◆ TASK BRIEF
Your answer must be the full set of records, repeated exactly.

┄┄┄┄┄┄┄┄┄┄

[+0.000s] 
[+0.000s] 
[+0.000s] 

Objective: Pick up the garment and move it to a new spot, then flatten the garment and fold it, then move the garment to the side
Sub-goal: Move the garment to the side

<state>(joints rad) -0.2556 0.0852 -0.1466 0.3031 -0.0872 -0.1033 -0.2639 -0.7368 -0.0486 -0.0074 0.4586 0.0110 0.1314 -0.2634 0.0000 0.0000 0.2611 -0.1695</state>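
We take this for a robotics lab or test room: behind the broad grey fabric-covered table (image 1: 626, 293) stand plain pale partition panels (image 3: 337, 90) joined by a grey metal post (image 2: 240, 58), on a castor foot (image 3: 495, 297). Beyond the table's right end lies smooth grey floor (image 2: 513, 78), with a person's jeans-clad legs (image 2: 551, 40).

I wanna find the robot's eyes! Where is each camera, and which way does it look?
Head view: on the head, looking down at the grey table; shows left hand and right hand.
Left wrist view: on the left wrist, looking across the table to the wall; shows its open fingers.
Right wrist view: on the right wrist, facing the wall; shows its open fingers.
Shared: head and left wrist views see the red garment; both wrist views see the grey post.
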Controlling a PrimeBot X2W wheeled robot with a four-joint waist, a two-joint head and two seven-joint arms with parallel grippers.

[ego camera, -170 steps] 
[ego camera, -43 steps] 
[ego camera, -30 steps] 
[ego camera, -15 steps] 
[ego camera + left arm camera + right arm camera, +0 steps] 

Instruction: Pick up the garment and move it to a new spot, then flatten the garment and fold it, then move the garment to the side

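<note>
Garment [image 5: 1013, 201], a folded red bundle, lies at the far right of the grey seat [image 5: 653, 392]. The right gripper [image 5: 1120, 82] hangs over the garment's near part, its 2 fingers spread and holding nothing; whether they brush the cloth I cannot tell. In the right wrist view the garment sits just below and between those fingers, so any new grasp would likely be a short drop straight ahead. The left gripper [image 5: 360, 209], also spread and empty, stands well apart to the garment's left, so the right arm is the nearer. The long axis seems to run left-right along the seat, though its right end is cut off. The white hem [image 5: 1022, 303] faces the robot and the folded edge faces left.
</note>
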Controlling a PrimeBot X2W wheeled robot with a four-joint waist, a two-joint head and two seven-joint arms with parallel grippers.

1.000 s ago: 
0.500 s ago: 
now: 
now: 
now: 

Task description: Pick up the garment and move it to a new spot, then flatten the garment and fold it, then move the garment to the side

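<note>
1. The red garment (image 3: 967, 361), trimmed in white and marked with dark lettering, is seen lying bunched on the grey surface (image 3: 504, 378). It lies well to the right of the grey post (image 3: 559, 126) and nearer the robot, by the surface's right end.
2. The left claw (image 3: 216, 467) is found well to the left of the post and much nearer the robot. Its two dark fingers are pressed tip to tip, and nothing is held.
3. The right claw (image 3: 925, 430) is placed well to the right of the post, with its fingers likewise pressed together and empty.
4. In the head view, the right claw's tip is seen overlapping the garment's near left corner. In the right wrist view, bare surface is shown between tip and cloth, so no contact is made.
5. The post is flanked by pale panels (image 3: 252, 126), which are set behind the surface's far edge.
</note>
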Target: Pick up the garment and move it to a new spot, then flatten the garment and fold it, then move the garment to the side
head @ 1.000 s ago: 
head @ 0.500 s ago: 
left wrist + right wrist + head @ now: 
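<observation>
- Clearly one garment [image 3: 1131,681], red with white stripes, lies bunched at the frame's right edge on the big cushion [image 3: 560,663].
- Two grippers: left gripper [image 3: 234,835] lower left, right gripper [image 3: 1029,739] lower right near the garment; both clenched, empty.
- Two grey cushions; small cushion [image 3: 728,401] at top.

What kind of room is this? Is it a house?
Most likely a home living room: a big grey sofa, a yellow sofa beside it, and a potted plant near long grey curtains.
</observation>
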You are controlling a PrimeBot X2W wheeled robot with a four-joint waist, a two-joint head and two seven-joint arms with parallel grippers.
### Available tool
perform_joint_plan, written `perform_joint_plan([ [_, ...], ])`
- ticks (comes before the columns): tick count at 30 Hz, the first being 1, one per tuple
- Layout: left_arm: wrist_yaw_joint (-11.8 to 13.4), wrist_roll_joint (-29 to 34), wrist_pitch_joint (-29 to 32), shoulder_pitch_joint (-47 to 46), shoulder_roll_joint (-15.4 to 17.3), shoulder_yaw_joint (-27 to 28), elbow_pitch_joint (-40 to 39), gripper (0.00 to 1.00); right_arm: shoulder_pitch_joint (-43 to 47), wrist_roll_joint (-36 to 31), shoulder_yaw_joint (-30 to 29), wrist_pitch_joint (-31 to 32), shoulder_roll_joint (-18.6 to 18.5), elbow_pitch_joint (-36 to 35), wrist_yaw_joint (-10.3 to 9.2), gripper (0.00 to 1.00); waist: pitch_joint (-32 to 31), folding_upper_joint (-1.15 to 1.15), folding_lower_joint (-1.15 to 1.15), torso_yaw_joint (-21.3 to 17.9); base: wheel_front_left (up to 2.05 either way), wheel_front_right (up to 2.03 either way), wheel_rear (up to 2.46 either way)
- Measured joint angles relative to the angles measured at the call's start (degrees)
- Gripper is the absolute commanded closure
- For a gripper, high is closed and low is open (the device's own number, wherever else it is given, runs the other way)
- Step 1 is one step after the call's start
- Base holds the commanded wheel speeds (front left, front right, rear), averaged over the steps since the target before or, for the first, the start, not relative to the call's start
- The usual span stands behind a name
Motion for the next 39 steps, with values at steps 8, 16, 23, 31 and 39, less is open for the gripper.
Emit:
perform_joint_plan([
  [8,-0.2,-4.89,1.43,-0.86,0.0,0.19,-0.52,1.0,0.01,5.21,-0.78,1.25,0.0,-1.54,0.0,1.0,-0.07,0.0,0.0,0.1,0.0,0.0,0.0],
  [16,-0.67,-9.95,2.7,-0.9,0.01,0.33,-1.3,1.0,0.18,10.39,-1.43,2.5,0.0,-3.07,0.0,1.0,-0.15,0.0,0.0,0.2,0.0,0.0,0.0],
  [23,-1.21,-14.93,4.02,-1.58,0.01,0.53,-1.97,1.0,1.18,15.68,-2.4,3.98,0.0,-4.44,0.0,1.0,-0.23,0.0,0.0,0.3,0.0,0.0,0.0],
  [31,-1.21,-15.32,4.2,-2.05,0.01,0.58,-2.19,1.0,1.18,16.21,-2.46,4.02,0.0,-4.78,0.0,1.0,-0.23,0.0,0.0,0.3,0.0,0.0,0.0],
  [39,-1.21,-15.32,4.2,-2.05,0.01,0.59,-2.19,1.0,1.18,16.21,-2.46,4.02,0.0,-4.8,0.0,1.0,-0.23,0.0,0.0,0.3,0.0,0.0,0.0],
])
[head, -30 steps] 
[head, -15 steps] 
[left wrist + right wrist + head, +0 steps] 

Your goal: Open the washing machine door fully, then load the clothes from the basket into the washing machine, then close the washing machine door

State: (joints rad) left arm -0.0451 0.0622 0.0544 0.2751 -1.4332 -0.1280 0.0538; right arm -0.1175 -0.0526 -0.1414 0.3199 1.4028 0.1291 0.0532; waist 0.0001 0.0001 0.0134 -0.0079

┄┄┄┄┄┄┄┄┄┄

◆ TASK RESULT
[+0.000s] 
[+0.000s] 
[+0.000s] 

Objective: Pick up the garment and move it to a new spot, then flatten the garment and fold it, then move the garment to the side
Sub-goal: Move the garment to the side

<state>(joints rad) -0.2556 0.0852 -0.1466 0.3031 -0.0872 -0.1033 -0.2639 -0.7368 -0.0486 -0.0074 0.4586 0.0110 0.1314 -0.2634 0.0000 0.0000 0.2611 -0.1695</state>
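We take this for a robotics lab or test room: behind the broad grey fabric-covered table (image 1: 626, 293) stand plain pale partition panels (image 3: 337, 90) joined by a grey metal post (image 2: 240, 58), on a castor foot (image 3: 495, 297). Beyond the table's right end lies smooth grey floor (image 2: 513, 78), with a person's jeans-clad legs (image 2: 551, 40).

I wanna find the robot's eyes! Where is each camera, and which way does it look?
Head view: on the head, looking down at the grey table; shows left hand and right hand.
Left wrist view: on the left wrist, looking across the table to the wall; shows its open fingers.
Right wrist view: on the right wrist, facing the wall; shows its open fingers.
Shared: head and left wrist views see the red garment; both wrist views see the grey post.
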Controlling a PrimeBot X2W wheeled robot with a four-joint waist, a two-joint head and two seven-joint arms with parallel grippers.

[ego camera, -170 steps] 
[ego camera, -43 steps] 
[ego camera, -30 steps] 
[ego camera, -15 steps] 
[ego camera + left arm camera + right arm camera, +0 steps] 

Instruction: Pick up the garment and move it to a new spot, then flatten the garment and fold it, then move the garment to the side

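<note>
Garment [image 5: 1013, 201], a folded red bundle, lies at the far right of the grey seat [image 5: 653, 392]. The right gripper [image 5: 1120, 82] hangs over the garment's near part, its 2 fingers spread and holding nothing; whether they brush the cloth I cannot tell. In the right wrist view the garment sits just below and between those fingers, so any new grasp would likely be a short drop straight ahead. The left gripper [image 5: 360, 209], also spread and empty, stands well apart to the garment's left, so the right arm is the nearer. The long axis seems to run left-right along the seat, though its right end is cut off. The white hem [image 5: 1022, 303] faces the robot and the folded edge faces left.
</note>
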Controlling a PrimeBot X2W wheeled robot with a four-joint waist, a two-joint head and two seven-joint arms with parallel grippers.

1.000 s ago: 
0.500 s ago: 
now: 
now: 
now: 

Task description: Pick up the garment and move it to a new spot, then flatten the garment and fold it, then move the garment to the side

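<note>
1. The red garment (image 3: 967, 361), trimmed in white and marked with dark lettering, is seen lying bunched on the grey surface (image 3: 504, 378). It lies well to the right of the grey post (image 3: 559, 126) and nearer the robot, by the surface's right end.
2. The left claw (image 3: 216, 467) is found well to the left of the post and much nearer the robot. Its two dark fingers are pressed tip to tip, and nothing is held.
3. The right claw (image 3: 925, 430) is placed well to the right of the post, with its fingers likewise pressed together and empty.
4. In the head view, the right claw's tip is seen overlapping the garment's near left corner. In the right wrist view, bare surface is shown between tip and cloth, so no contact is made.
5. The post is flanked by pale panels (image 3: 252, 126), which are set behind the surface's far edge.
</note>
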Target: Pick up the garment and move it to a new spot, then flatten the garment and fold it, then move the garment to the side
head @ 1.000 s ago: 
head @ 0.500 s ago: 
left wrist + right wrist + head @ now: 
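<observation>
- Clearly one garment [image 3: 1131,681], red with white stripes, lies bunched at the frame's right edge on the big cushion [image 3: 560,663].
- Two grippers: left gripper [image 3: 234,835] lower left, right gripper [image 3: 1029,739] lower right near the garment; both clenched, empty.
- Two grey cushions; small cushion [image 3: 728,401] at top.

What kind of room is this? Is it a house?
Most likely a home living room: a big grey sofa, a yellow sofa beside it, and a potted plant near long grey curtains.
</observation>
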You are controlling a PrimeBot X2W wheeled robot with a four-joint waist, a two-joint head and two seven-joint arms with parallel grippers.
### Available tool
perform_joint_plan, written `perform_joint_plan([ [_, ...], ])`
- ticks (comes before the columns): tick count at 30 Hz, the first being 1, one per tuple
- Layout: left_arm: wrist_yaw_joint (-11.8 to 13.4), wrist_roll_joint (-29 to 34), wrist_pitch_joint (-29 to 32), shoulder_pitch_joint (-47 to 46), shoulder_roll_joint (-15.4 to 17.3), shoulder_yaw_joint (-27 to 28), elbow_pitch_joint (-40 to 39), gripper (0.00 to 1.00); right_arm: shoulder_pitch_joint (-43 to 47), wrist_roll_joint (-36 to 31), shoulder_yaw_joint (-30 to 29), wrist_pitch_joint (-31 to 32), shoulder_roll_joint (-18.6 to 18.5), elbow_pitch_joint (-36 to 35), wrist_yaw_joint (-10.3 to 9.2), gripper (0.00 to 1.00); waist: pitch_joint (-32 to 31), folding_upper_joint (-1.15 to 1.15), folding_lower_joint (-1.15 to 1.15), torso_yaw_joint (-21.3 to 17.9); base: wheel_front_left (up to 2.05 either way), wheel_front_right (up to 2.03 either way), wheel_rear (up to 2.46 either way)
- Measured joint angles relative to the angles measured at the call's start (degrees)
- Gripper is the absolute commanded closure
- For a gripper, high is closed and low is open (the device's own number, wherever else it is given, runs the other way)
- Step 1 is one step after the call's start
- Base holds the commanded wheel speeds (front left, front right, rear), averaged over the steps since the target before or, for the first, the start, not relative to the call's start
- The usual span stands behind a name
Motion for the next 39 steps, with values at steps 8, 16, 23, 31 and 39, less is open for the gripper.
Emit:
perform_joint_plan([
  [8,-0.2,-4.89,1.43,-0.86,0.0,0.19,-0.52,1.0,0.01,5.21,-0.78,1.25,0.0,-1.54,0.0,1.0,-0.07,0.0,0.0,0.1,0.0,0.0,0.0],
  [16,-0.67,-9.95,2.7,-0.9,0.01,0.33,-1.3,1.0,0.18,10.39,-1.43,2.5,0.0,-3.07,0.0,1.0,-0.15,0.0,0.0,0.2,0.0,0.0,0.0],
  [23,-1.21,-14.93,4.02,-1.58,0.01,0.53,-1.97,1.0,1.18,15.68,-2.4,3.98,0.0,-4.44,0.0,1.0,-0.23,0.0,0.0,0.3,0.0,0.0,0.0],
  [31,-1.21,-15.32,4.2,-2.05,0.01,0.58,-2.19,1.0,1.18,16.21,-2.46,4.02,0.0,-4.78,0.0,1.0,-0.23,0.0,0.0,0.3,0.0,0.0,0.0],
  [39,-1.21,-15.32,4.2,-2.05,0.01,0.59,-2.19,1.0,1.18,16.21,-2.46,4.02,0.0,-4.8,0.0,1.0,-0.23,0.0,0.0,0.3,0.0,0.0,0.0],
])
[head, -30 steps] 
[head, -15 steps] 
[left wrist + right wrist + head, +0 steps] 

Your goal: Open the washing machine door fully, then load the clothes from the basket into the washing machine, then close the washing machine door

State: (joints rad) left arm -0.0451 0.0622 0.0544 0.2751 -1.4332 -0.1280 0.0538; right arm -0.1175 -0.0526 -0.1414 0.3199 1.4028 0.1291 0.0532; waist 0.0001 0.0001 0.0134 -0.0079

The exercise has been finished.